RECORDS TO USE:
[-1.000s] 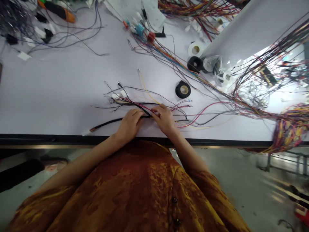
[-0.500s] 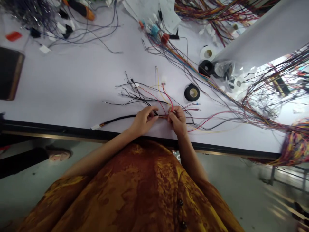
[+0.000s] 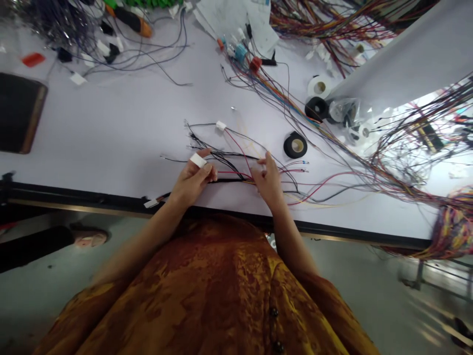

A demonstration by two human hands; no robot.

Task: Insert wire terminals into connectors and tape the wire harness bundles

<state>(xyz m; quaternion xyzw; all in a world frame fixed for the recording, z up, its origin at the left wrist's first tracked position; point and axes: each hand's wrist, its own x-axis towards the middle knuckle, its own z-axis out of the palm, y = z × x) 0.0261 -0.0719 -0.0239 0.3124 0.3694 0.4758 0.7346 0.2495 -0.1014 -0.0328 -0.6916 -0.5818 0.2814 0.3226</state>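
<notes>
Left grip [image 3: 192, 182] narrow on a white connector [image 3: 198, 160], right grip [image 3: 268, 181] open, over a pale workbench [image 3: 111, 123] above grey floor [image 3: 369, 286].

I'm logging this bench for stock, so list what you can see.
Thin insulated wires: loose bunch, black and red, between the hands.
White plastic connector: one, white, above the wires.
White plastic piece: one, white, on the left hand's fingers.
Black tape rolls: two, black, right of the hands.
White tape roll: one, white, beyond them.
Clear plastic bag: one, clear, beside the far black roll.
Multicoloured wire bundles: several, mixed, upper right.
Left hand: one, bare, at the wires.
Right hand: one, bare, at the wires.
</notes>
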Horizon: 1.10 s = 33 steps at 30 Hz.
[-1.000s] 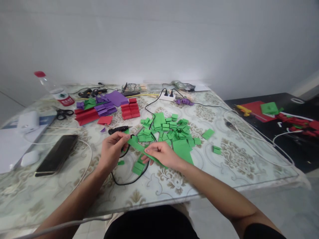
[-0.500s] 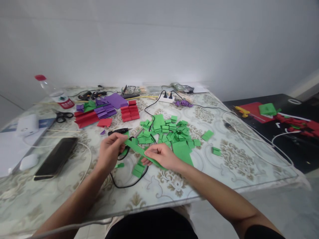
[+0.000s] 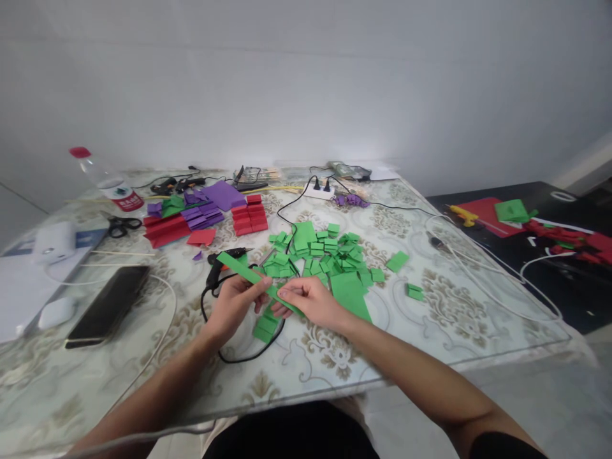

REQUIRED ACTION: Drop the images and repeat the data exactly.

RESULT FOR THIS EXERCISE:
[-1.000s] 
[-0.500s] 
[+0.000s] 

A demonstration by two human hands; no robot.

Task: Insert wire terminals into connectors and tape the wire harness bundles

<state>(xyz m; quaternion xyzw; all in a world frame fixed for the recording, z up, its origin at the left wrist's first tracked position; point and axes: each hand's wrist, its own x-axis towards the middle knuckle, its own z-axis out of the palm, y = z × x) 0.0261 -0.0719 -0.0239 0.3124 0.3694 0.4758 0.7346 0.2495 -0.1014 -0.0328 -0.6916 -0.5818 0.2814 0.3226</state>
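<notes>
Left grip [image 3: 192, 182] narrow on a white connector [image 3: 198, 160], right grip [image 3: 268, 181] open, over a pale workbench [image 3: 111, 123] above grey floor [image 3: 369, 286].

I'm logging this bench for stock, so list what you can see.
Thin insulated wires: loose bunch, black and red, between the hands.
White plastic connector: one, white, above the wires.
White plastic piece: one, white, on the left hand's fingers.
Black tape rolls: two, black, right of the hands.
White tape roll: one, white, beyond them.
Clear plastic bag: one, clear, beside the far black roll.
Multicoloured wire bundles: several, mixed, upper right.
Left hand: one, bare, at the wires.
Right hand: one, bare, at the wires.
</notes>
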Horizon: 1.10 s = 33 steps at 30 Hz.
[-1.000s] 
[-0.500s] 
[+0.000s] 

With that, the answer is finished.